EXERCISE DESCRIPTION >>
A verbatim copy of the whole listing is what is needed.

DATA PROVIDED >>
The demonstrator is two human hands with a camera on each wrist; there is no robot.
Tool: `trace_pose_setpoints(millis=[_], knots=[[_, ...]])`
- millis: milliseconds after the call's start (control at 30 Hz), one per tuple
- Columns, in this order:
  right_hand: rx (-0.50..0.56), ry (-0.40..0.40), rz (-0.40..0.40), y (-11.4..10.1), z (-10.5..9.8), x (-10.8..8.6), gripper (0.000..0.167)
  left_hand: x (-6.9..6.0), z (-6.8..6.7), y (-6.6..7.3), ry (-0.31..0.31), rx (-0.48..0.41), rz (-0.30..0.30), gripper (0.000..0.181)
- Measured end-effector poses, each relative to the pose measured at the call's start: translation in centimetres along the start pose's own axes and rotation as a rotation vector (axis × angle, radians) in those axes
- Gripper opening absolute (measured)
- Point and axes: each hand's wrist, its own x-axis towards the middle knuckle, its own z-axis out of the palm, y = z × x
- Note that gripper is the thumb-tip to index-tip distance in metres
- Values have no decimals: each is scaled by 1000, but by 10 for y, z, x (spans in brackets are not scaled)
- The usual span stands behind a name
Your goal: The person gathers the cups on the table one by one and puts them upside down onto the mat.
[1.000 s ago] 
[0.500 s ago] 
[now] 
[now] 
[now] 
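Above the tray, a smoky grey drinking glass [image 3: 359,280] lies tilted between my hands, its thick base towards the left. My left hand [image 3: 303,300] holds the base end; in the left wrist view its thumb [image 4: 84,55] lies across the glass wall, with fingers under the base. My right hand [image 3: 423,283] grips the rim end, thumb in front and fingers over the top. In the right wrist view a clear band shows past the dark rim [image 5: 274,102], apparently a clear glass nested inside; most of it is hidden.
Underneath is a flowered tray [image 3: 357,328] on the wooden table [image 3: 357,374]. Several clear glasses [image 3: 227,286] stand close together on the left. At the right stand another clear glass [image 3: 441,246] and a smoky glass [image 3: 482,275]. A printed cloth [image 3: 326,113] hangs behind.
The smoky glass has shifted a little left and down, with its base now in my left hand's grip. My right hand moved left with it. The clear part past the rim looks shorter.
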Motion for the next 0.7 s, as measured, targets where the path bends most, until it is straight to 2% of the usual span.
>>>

THE COMPLETED TASK >>
The demonstrator is two human hands with a camera on each wrist; there is no robot.
Tool: `trace_pose_setpoints(millis=[_], knots=[[_, ...]])`
- millis: milliseconds after the call's start (control at 30 Hz), one per tuple
- Columns, in this order:
  right_hand: rx (-0.50..0.56), ry (-0.40..0.40), rz (-0.40..0.40), y (-11.4..10.1), z (-10.5..9.8), x (-10.8..8.6), gripper (0.000..0.167)
  left_hand: x (-6.9..6.0), z (-6.8..6.7), y (-6.6..7.3), ry (-0.31..0.31), rx (-0.48..0.41), rz (-0.30..0.30), gripper (0.000..0.181)
- Measured end-effector poses, each relative to the pose measured at the call's start: translation in centimetres along the start pose's own axes and rotation as a rotation vector (axis × angle, radians) in those axes
- Gripper opening absolute (measured)
- Point and axes: each hand's wrist, its own x-axis towards the middle knuckle, its own z-axis out of the palm, y = z × x
- Note that gripper is the thumb-tip to index-tip distance in metres
- Values have no decimals: each is scaled by 1000, but by 10 for y, z, x (spans in brackets are not scaled)
- The usual span stands behind a name
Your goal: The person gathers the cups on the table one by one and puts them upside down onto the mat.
[1.000 s ago] 
[0.500 s ago] 
[now] 
[now] 
[now] 
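Above the tray, a smoky grey drinking glass [image 3: 359,280] lies tilted between my hands, its thick base towards the left. My left hand [image 3: 303,300] holds the base end; in the left wrist view its thumb [image 4: 84,55] lies across the glass wall, with fingers under the base. My right hand [image 3: 423,283] grips the rim end, thumb in front and fingers over the top. In the right wrist view a clear band shows past the dark rim [image 5: 274,102], apparently a clear glass nested inside; most of it is hidden.
Underneath is a flowered tray [image 3: 357,328] on the wooden table [image 3: 357,374]. Several clear glasses [image 3: 227,286] stand close together on the left. At the right stand another clear glass [image 3: 441,246] and a smoky glass [image 3: 482,275]. A printed cloth [image 3: 326,113] hangs behind.
The smoky glass has shifted a little left and down, with its base now in my left hand's grip. My right hand moved left with it. The clear part past the rim looks shorter.
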Motion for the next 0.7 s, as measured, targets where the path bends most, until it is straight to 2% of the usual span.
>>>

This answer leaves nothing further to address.